__Task to carry out__. Entries follow. Give back exactly the lines starting at the one containing "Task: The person" and ending at the one containing "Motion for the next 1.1", and no other lines.

__Material supplied__.
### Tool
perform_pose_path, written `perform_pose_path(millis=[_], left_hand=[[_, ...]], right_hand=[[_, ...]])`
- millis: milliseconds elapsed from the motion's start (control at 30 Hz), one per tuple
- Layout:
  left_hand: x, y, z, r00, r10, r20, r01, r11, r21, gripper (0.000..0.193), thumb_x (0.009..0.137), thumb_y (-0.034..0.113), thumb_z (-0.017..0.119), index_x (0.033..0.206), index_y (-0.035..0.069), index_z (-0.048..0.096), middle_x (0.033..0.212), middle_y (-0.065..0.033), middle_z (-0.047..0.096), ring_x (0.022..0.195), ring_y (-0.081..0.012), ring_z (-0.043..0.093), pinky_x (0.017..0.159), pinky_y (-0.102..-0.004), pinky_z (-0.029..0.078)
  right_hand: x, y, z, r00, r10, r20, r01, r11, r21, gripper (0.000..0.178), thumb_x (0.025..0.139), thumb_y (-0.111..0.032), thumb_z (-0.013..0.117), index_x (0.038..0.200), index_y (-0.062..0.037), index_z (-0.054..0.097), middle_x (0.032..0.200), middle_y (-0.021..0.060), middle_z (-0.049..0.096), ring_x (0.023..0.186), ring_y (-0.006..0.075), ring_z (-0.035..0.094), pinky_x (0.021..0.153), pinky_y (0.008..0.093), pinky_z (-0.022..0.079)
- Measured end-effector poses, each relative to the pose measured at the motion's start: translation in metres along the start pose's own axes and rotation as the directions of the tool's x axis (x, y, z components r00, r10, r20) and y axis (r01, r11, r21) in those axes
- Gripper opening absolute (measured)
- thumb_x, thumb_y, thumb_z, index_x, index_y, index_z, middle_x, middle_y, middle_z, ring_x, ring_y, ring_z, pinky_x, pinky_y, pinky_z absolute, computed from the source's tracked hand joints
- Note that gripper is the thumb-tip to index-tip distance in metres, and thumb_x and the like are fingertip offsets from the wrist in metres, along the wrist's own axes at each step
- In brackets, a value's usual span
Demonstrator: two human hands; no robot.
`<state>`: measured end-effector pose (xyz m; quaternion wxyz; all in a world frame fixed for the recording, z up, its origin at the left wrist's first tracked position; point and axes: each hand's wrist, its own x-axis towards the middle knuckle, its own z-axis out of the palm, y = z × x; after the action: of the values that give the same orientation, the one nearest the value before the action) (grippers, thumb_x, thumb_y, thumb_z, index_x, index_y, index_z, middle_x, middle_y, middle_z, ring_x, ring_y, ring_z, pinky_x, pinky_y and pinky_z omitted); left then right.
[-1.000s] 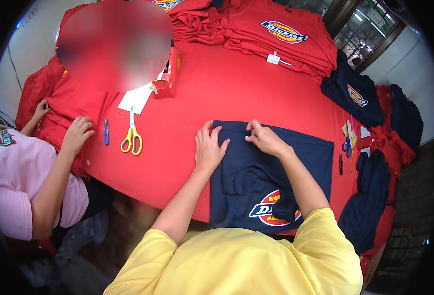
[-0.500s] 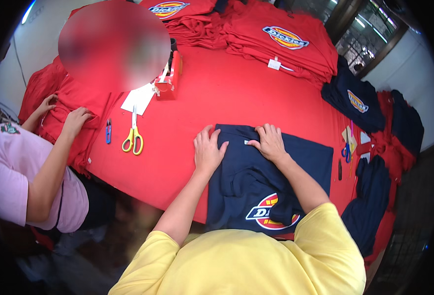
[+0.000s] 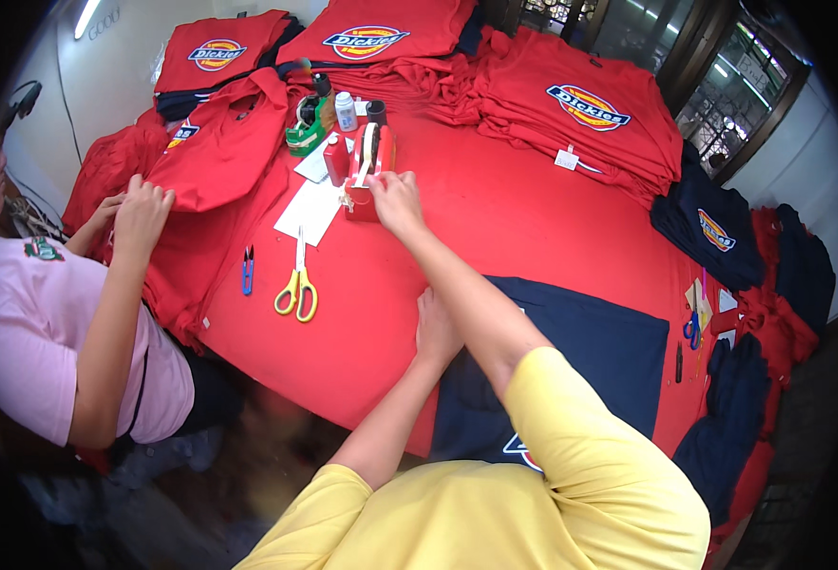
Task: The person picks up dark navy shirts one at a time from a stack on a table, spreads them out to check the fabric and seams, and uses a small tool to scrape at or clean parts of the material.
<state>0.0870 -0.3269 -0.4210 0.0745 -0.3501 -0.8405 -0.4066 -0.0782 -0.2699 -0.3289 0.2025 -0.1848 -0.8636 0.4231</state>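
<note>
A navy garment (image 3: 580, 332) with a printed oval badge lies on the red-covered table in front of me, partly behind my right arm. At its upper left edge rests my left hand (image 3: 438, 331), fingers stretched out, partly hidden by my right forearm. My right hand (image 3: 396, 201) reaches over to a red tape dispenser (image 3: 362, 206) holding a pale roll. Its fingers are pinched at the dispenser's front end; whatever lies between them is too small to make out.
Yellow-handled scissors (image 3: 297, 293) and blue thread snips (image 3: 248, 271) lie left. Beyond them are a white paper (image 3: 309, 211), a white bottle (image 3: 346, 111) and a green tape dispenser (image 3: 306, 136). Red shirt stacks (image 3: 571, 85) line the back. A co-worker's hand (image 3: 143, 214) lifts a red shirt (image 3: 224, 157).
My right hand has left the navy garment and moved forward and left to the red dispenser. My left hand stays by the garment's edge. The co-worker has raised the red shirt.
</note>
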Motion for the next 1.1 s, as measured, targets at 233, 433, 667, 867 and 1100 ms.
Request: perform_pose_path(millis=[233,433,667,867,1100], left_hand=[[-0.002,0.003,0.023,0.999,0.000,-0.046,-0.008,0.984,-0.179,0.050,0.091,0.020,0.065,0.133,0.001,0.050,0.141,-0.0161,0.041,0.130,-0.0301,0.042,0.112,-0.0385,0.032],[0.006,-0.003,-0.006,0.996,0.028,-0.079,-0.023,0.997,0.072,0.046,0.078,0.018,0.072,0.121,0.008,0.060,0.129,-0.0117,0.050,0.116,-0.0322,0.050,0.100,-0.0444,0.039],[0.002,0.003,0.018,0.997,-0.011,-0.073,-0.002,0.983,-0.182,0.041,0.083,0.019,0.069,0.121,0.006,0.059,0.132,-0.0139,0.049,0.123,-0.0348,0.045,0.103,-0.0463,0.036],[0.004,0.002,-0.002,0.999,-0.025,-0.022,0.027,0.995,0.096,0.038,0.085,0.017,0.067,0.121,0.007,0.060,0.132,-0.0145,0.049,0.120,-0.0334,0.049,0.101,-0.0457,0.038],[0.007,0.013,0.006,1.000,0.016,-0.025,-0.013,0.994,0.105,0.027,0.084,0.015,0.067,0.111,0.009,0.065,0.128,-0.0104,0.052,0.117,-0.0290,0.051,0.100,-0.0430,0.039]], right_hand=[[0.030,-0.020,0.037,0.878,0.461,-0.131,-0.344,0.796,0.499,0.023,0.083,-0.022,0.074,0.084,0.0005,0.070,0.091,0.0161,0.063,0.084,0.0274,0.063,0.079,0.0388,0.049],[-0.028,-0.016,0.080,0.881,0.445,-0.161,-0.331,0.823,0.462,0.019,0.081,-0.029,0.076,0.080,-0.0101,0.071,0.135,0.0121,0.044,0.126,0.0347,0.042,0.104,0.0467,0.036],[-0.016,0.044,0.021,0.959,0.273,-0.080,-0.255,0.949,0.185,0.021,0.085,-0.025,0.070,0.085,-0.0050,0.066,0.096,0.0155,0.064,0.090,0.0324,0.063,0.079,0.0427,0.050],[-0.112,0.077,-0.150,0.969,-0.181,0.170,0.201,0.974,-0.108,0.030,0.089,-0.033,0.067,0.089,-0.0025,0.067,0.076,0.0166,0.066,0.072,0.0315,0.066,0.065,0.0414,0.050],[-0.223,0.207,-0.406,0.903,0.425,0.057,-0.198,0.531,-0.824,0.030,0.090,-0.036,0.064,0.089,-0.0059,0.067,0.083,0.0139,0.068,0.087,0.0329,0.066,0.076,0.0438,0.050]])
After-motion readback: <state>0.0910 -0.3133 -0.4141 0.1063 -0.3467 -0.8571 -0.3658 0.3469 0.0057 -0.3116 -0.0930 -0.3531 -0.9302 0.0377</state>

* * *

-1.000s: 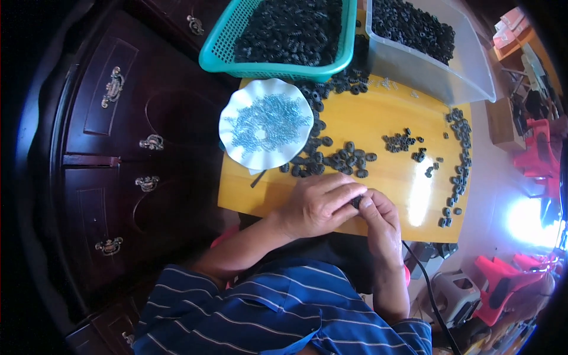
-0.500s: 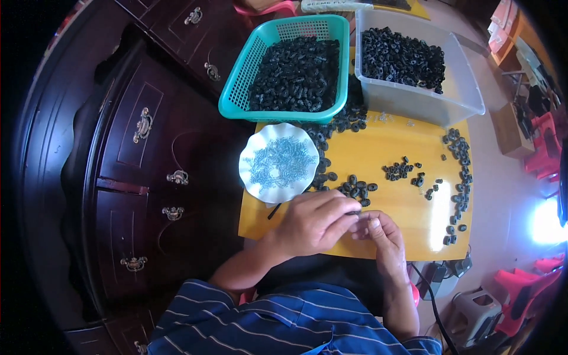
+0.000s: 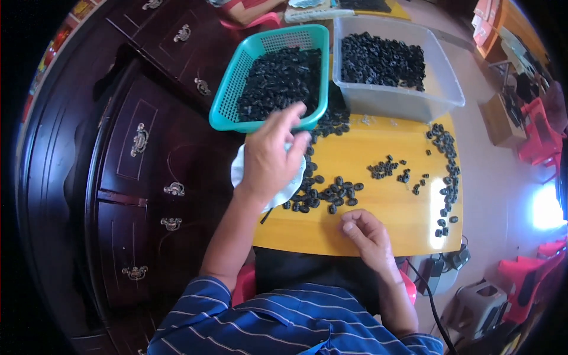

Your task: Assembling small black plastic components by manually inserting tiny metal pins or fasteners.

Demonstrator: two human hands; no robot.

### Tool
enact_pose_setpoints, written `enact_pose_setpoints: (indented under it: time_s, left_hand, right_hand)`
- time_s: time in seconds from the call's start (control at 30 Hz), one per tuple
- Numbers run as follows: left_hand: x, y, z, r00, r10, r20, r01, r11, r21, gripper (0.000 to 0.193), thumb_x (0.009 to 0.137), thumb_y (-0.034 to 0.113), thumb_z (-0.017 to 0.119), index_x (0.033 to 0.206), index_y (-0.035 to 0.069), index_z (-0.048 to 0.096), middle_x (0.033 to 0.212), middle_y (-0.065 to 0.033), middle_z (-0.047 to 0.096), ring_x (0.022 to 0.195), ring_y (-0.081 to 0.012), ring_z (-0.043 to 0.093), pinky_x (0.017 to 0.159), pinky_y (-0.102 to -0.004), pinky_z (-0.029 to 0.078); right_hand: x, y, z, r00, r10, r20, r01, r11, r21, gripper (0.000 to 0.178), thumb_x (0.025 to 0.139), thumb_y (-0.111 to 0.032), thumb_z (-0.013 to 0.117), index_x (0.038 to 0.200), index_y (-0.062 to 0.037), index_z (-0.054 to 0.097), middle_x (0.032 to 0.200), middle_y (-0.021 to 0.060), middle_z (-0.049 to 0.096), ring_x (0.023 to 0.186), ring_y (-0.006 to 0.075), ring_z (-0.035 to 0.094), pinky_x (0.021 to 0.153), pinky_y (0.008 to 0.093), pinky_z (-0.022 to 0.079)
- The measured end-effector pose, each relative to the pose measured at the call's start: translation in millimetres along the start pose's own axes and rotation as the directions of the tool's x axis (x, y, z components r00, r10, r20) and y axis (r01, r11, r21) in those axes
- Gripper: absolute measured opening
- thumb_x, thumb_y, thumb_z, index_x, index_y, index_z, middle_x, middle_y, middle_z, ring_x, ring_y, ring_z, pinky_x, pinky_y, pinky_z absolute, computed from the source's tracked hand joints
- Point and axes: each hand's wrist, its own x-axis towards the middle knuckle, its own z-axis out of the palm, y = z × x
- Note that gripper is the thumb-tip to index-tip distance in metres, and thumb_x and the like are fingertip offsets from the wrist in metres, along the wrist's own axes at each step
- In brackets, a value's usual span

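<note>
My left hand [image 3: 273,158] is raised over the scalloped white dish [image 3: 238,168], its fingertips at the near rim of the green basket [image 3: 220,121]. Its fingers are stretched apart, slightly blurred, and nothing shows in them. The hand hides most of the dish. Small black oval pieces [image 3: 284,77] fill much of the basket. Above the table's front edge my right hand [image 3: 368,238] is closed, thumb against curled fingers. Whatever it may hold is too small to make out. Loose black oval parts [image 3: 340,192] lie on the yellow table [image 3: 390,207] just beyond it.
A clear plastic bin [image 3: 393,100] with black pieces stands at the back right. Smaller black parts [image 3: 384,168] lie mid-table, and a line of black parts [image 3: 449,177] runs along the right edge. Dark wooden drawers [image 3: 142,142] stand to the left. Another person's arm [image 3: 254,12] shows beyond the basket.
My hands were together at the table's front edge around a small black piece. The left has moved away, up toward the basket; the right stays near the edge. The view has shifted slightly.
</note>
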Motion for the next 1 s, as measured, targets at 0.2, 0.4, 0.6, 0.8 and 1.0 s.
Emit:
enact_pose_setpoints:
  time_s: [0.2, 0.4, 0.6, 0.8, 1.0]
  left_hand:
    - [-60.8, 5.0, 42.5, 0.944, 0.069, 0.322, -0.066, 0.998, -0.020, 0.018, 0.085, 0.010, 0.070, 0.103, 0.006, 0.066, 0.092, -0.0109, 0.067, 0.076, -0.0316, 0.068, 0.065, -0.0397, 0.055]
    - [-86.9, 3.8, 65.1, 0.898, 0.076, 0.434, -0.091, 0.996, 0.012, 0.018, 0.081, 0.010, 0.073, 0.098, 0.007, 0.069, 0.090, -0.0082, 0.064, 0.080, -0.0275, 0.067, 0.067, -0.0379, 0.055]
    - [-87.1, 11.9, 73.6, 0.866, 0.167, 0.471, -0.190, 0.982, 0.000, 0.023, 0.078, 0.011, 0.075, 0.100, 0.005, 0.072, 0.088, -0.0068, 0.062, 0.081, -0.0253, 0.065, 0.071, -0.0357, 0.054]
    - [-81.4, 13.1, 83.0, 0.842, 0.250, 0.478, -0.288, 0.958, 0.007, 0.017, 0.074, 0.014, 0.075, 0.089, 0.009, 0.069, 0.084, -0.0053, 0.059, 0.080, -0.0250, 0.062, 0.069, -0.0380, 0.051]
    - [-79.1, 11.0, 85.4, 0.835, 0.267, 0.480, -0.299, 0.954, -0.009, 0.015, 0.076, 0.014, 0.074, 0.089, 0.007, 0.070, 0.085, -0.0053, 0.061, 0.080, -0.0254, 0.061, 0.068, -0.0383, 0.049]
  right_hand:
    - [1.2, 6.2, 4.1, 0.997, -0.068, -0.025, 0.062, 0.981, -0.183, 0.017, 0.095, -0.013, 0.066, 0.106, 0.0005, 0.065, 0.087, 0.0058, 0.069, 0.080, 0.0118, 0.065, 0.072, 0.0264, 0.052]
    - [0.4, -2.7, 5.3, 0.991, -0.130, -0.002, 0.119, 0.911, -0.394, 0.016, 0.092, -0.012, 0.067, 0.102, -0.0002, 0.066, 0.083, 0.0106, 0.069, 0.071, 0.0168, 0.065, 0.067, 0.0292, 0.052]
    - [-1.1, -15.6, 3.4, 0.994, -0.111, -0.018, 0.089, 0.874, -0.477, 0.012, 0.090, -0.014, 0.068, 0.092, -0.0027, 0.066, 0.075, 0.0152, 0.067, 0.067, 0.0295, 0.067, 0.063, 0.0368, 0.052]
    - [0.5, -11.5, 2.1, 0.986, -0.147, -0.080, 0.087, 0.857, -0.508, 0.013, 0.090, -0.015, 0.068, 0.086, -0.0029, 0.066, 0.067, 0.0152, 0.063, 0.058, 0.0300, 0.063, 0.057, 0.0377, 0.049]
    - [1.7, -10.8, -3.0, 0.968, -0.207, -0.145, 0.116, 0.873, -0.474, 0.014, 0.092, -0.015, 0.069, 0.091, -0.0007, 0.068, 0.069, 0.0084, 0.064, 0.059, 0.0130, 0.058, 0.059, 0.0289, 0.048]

__Answer section__.
Task: The person picks up dark navy shirts one at a time from a stack on a table, spreads them out to check the fabric and seams, and uses a small tool to scrape at or clean parts of the material.
<state>0.0870 -0.3269 -0.4210 0.0745 -0.3501 -0.8405 -0.4066 -0.0782 -0.2699 -0.3289 0.2025 -0.1848 -0.8636 0.4231</state>
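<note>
A navy garment (image 3: 580, 332) with a printed oval badge lies on the red-covered table in front of me, partly behind my right arm. At its upper left edge rests my left hand (image 3: 438, 331), fingers stretched out, partly hidden by my right forearm. My right hand (image 3: 396, 201) reaches over to a red tape dispenser (image 3: 362, 206) holding a pale roll. Its fingers are pinched at the dispenser's front end; whatever lies between them is too small to make out.
Yellow-handled scissors (image 3: 297, 293) and blue thread snips (image 3: 248, 271) lie left. Beyond them are a white paper (image 3: 309, 211), a white bottle (image 3: 346, 111) and a green tape dispenser (image 3: 306, 136). Red shirt stacks (image 3: 571, 85) line the back. A co-worker's hand (image 3: 143, 214) lifts a red shirt (image 3: 224, 157).
My right hand has left the navy garment and moved forward and left to the red dispenser. My left hand stays by the garment's edge. The co-worker has raised the red shirt.
</note>
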Motion for the next 1.1 s, as measured, targets at 233, 433, 667, 867 and 1100 ms.

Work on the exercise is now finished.